La apertura de la Puerta Santa, que simboliza la conversión, el inicio de una nueva vida y la búsqueda de la indulgencia plenaria, estuvo a cargo de Monseñor Freddy Fuenmayor, Obispo de Los Teques
Muestras de alborozo, alegría y fervor predominaron en la celebración del Año Jubilar Franciscano en el municipio Independencia, que comenzó con una caminata por las principales calles de la población y terminó con una Misa presidida por Monseñor Freddy Fuenmayor, Obispo de Los Teques.
Así lo expresó el Padre Jhonfer Camacho, luego de la eucaristía en conmemoración de los 800 años de la partida del fraile italiano Giovanni di Pietro di Bernardone, conocido como San Francisco de Asís (1182-1226).
Como es sabido, Giovanni, era hijo de familia adinerada en el pueblo de Asís, Italia; su juventud transcurrió en medio del lujo y la vida holgada. Pero, tras recibir graves heridas por efecto de la guerra donde libró varias batallas, se dedicó a la meditación profunda, que lo condujo a la conversión; practicando la humildad y el amor a Dios, abrazando la pobreza para predicar la paz, la caridad y la fraternidad; no solo con los humanos sino también con los animales.
Asumió este apostolado con tanta entereza y devoción que lo condujo a la santidad, siendo consagrado como Patrono de la ecología.
Francisco, fue el nombre que asumió para crear la Orden Franciscana, luego fundó Las Clarisas, la Orden de los hermanos menores, llamados franciscanos; y después, la Tercera Orden Seglar.
Para esta celebración, dice el Padre Jhonfer, la parroquia contó con la presencia de Monseñor Freddy Fuenmayor, quien presidió la eucaristía; así como también fueron invitados los hermanos franciscanos de la Orden Menor de Caracas; contando además con la presencia de los sacerdotes de los pueblos de Los Valles del Tuy.
Para este este día el templo de Santa Teresa de Jesús se convirtió en la sede de la celebración del año jubilar franciscano.
Para el inicio de la homilía, Monseñor refirió un breve relato de la vida y tránsito de San Francisco, dejando complacida a la multitud, que plenó las naves del templo.

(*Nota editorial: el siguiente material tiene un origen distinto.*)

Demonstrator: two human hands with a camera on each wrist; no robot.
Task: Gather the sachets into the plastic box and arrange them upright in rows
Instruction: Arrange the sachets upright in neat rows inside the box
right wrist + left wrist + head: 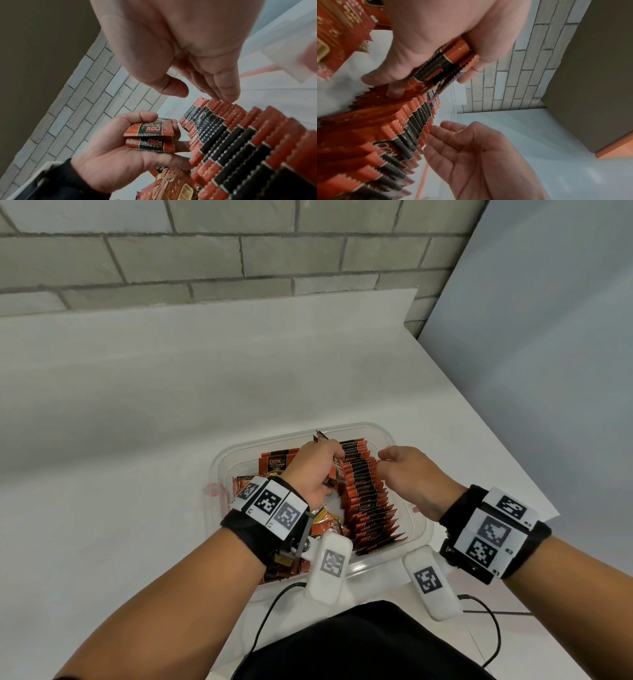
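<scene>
A clear plastic box (394, 440) sits on the white table near me. A long row of upright red-and-black sachets (368, 501) (412, 121) (240, 142) runs along its right side. My left hand (313, 470) (120, 148) grips a small bundle of sachets (452, 60) (150, 136) over the box, beside the row's far end. My right hand (407, 474) (471, 148) is relaxed, holding nothing; its fingertips (228, 97) touch the tops of the row. Loose sachets (277, 462) lie flat at the box's left.
The white table (137, 422) spreads left and behind the box, ending at a grey brick wall (205, 261). Its right edge (507, 440) runs diagonally close to the box. Cables (270, 611) trail at the near edge by my body.
</scene>
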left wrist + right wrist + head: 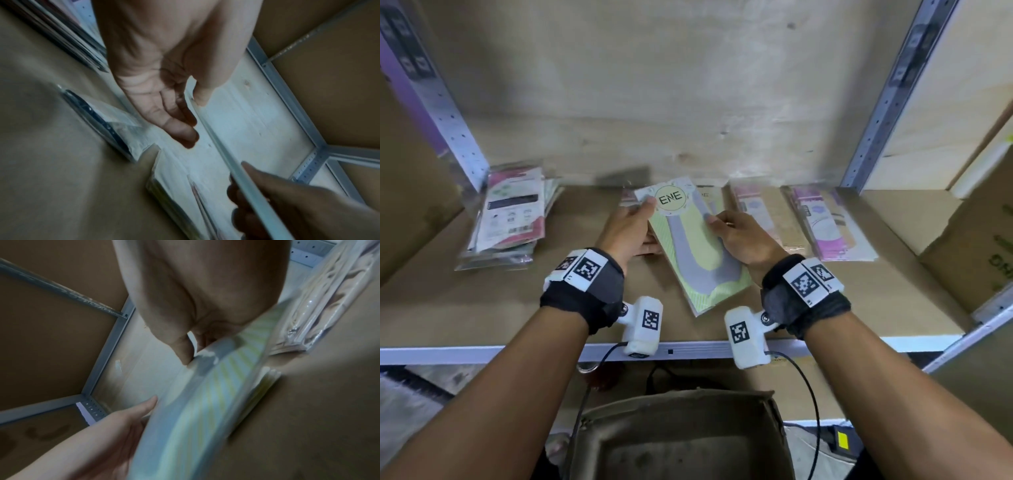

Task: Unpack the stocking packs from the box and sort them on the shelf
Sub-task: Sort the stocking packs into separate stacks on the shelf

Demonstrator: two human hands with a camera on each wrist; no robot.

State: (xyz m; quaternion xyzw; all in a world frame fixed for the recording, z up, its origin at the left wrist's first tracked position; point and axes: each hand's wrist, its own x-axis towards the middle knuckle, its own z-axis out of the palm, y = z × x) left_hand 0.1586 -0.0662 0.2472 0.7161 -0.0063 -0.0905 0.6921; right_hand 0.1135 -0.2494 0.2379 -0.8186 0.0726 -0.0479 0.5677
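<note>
A green stocking pack [697,250] marked ENE, with a grey stocking shape on it, is tilted above the middle of the shelf [482,301]. My left hand [635,222] pinches its far left corner, thumb on top and fingers beneath. My right hand [734,233] grips its right edge. In the left wrist view, the pack [218,146] shows edge-on between my left hand's [190,113] thumb and fingers. The right wrist view shows my thumb [184,353] on the striped pack [205,399]. Another ENE pack [710,200] lies under it. The open brown box [681,442] sits below the shelf edge.
A pile of pink and white packs [512,219] lies at the shelf's left. Beige packs [768,219] and purple packs [830,229] lie to the right. Grey metal uprights [876,113] frame the bay. A cardboard carton [976,246] stands at the far right.
</note>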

Entre las actividades programadas por esta magna celebración, dice el sacerdote franciscano, hicimos la peregrinación desde la parte más alta del pueblo hasta el templo, luego la apertura de la puerta santa como un acto simbólico; por supuesto la santa misa e invitamos a la feligresía a practicar la misericordia, la reconciliación, la humildad y a visitar a los más necesitados; como signos de gratitud y comunión con Dios.
Con la celebración del año jubilar, hicimos un alto en las actividades propias de la cuaresma para rendir merecido homenaje a San Francisco de Asís, por su abnegada devoción que lo llevó a la creación de tres órdenes religiosas en la iglesia católica, bajo los principios y valores de la humildad, en la más absoluta pobreza; además por ser el santo más cercano a Jesucristo, respecto a estos valores. ¡Viva San Francisco! expresó el padre Jhonfer, visiblemente emocionado, luego de la eucaristía.